_What you have to do_.
Both the line below containing "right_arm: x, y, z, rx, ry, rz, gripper" and the line containing "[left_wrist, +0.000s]", along with every line between them, should be repeated exactly; no other line belongs in the answer.

===== Provided data

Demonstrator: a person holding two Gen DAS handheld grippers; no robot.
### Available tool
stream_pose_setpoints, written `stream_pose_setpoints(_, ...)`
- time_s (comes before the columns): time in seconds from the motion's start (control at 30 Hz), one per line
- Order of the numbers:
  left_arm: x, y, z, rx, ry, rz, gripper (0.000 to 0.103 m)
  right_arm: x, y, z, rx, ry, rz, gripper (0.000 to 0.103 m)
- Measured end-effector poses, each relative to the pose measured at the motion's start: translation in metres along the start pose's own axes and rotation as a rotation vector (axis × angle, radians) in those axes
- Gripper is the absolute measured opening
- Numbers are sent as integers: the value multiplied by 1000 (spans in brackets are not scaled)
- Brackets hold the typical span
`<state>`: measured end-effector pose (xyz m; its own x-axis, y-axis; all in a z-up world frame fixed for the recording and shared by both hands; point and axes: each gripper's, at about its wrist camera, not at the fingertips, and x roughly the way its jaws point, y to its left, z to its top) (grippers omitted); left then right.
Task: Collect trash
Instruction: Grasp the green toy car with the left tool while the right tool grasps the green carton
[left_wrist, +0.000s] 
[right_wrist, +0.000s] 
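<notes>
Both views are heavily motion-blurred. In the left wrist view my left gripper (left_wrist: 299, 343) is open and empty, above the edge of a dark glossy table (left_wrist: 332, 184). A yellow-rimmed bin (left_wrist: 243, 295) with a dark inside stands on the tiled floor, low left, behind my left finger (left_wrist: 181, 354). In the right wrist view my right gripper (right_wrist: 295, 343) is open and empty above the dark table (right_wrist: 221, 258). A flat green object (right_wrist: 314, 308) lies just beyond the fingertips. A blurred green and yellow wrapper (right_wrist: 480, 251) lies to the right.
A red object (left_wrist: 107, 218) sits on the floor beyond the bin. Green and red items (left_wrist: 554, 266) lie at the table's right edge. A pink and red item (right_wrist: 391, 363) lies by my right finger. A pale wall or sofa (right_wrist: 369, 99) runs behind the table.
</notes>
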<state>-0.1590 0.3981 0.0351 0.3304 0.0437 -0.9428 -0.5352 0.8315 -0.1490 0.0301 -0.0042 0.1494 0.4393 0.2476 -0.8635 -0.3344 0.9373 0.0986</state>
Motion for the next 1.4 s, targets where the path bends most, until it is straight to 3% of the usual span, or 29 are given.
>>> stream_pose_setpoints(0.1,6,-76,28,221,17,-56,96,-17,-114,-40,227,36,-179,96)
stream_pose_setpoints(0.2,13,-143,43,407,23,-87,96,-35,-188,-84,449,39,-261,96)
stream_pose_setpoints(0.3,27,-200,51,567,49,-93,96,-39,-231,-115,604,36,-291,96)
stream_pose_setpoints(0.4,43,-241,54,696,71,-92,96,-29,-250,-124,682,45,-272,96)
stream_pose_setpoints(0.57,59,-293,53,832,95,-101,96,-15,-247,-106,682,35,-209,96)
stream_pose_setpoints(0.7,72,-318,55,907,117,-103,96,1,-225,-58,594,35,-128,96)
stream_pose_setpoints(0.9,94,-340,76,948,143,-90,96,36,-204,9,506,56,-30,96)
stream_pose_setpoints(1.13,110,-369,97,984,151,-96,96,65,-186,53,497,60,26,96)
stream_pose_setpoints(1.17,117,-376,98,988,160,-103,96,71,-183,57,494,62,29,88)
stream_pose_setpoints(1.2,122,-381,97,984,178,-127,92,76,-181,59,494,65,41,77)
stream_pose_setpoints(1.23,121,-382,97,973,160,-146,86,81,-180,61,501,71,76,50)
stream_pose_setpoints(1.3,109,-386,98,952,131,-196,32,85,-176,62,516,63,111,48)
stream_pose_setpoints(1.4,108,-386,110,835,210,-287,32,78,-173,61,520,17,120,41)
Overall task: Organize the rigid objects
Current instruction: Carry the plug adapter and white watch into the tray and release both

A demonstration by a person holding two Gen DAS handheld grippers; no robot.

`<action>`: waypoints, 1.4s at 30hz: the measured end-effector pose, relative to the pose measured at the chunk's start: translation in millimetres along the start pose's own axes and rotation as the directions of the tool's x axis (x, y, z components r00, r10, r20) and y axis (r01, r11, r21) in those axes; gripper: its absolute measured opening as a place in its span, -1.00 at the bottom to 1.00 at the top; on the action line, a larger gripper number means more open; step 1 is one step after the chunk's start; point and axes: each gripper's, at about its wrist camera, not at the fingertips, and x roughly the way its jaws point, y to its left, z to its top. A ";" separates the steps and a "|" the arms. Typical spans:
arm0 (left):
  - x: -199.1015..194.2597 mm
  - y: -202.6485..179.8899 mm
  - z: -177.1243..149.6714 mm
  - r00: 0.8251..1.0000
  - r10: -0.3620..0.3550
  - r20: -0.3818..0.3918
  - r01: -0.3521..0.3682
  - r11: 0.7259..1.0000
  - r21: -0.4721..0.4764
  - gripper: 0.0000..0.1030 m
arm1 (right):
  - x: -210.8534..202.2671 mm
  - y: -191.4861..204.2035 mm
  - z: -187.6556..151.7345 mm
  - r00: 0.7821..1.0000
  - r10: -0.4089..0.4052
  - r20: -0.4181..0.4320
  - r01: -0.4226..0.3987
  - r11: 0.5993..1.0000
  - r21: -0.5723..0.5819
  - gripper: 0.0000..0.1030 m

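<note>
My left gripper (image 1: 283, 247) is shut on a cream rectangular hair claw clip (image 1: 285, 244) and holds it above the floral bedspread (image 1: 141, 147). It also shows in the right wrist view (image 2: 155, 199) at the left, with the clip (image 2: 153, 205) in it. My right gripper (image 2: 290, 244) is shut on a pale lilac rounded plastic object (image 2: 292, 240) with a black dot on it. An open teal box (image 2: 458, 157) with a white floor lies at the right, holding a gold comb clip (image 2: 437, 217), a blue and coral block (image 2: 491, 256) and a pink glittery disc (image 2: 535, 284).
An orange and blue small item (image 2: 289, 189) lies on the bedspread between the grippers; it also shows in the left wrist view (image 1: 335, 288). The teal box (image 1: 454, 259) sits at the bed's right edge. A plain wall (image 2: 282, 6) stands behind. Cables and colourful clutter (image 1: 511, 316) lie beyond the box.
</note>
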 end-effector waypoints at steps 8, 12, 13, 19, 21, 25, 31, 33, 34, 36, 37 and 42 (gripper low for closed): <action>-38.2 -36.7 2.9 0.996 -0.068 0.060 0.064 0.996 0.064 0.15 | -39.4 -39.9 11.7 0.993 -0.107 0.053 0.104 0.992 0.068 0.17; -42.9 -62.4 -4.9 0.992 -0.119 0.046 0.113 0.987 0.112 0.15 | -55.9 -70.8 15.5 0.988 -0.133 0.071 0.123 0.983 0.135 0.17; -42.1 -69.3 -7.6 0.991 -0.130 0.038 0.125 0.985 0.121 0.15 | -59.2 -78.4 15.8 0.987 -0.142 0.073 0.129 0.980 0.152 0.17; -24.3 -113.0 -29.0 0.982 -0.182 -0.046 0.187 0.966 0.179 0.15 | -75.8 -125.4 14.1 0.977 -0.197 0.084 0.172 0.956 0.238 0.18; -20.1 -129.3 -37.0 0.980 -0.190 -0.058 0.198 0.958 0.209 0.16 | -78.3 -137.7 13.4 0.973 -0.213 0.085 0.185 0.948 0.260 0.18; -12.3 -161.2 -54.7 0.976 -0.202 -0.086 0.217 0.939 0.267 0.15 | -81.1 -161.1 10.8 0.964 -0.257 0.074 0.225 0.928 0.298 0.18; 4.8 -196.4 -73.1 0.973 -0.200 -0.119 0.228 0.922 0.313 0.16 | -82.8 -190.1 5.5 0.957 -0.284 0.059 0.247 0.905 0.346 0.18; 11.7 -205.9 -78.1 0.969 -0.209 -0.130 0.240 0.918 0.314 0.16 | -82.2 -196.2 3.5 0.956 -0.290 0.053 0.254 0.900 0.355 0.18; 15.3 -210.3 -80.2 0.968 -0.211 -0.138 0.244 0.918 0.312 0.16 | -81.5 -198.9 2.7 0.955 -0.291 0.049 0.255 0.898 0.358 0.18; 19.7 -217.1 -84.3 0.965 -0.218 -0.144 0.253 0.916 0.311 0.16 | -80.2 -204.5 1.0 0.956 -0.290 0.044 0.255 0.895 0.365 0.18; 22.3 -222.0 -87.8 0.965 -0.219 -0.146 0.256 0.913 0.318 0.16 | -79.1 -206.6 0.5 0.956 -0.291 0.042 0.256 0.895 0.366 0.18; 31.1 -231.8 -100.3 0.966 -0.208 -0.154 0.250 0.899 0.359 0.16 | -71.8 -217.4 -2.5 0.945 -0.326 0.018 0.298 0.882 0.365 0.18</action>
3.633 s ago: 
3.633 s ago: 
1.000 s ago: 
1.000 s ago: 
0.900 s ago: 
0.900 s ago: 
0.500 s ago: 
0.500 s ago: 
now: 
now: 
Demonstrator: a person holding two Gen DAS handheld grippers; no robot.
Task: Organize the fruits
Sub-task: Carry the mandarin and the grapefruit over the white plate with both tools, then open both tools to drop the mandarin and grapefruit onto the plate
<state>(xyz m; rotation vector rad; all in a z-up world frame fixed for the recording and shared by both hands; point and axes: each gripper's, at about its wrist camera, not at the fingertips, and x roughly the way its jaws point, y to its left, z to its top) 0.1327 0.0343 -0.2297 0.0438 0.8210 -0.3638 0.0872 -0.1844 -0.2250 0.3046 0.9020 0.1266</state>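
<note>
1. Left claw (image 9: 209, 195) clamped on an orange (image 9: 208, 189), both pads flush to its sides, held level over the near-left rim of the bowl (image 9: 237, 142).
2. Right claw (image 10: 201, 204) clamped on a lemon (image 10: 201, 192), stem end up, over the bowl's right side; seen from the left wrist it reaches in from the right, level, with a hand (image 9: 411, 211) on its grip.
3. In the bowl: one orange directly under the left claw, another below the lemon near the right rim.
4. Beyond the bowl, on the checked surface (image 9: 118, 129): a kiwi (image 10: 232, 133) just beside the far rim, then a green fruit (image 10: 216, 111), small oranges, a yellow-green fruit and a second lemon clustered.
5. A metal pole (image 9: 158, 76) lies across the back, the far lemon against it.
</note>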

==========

_Task solution_.
  right_arm: x, y, z, rx, ry, rz, gripper (0.000 to 0.103 m)
- Measured end-effector poses, each relative to the pose measured at the motion's start: translation in metres along the start pose's own axes and rotation as a rotation vector (axis × angle, radians) in those axes
- Gripper is the absolute measured opening
- Numbers are sent as integers: the value multiplied by 1000 (spans in brackets are not scaled)
- Brackets hold the typical span
`<state>`: measured end-effector pose (xyz m; its own x-axis, y-axis; all in a z-up world frame fixed for the recording and shared by both hands; point and axes: each gripper's, at about its wrist camera, not at the fingertips, and x roughly the way its jaws point, y to its left, z to its top) (grippers omitted); left then right.
Task: Collect trash
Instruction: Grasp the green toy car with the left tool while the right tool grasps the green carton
[left_wrist, +0.000s] 

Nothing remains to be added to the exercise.